ACTIVITY: When you copy the data, keep every word exactly as it is and leave the pictures out.

DATA SECTION:

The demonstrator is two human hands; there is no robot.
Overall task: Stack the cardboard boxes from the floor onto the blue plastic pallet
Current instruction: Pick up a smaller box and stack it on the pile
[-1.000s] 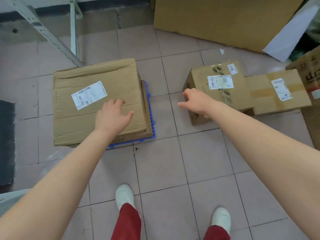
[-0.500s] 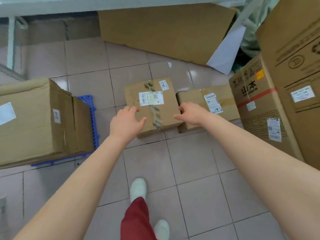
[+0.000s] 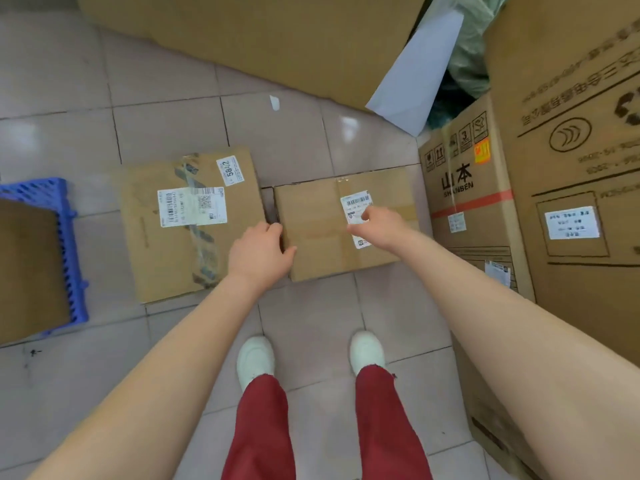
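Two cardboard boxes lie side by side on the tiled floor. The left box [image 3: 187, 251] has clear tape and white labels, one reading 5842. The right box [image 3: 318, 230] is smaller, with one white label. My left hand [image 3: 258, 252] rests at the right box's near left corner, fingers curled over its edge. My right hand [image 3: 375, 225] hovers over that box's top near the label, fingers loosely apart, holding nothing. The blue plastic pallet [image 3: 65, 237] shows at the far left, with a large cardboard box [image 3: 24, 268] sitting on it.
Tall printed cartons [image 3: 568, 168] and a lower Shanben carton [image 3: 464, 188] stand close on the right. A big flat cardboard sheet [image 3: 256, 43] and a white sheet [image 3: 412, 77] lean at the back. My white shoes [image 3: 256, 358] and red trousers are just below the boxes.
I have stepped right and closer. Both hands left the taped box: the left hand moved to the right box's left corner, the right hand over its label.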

WRITTEN ANSWER:
The demonstrator is two human hands; there is no robot.
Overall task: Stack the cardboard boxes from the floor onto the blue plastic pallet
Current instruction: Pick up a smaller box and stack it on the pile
[-1.000s] 
[-0.500s] 
[+0.000s] 
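Two cardboard boxes lie side by side on the tiled floor. The left box [image 3: 187, 251] has clear tape and white labels, one reading 5842. The right box [image 3: 318, 230] is smaller, with one white label. My left hand [image 3: 258, 252] rests at the right box's near left corner, fingers curled over its edge. My right hand [image 3: 375, 225] hovers over that box's top near the label, fingers loosely apart, holding nothing. The blue plastic pallet [image 3: 65, 237] shows at the far left, with a large cardboard box [image 3: 24, 268] sitting on it.
Tall printed cartons [image 3: 568, 168] and a lower Shanben carton [image 3: 464, 188] stand close on the right. A big flat cardboard sheet [image 3: 256, 43] and a white sheet [image 3: 412, 77] lean at the back. My white shoes [image 3: 256, 358] and red trousers are just below the boxes.
I have stepped right and closer. Both hands left the taped box: the left hand moved to the right box's left corner, the right hand over its label.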

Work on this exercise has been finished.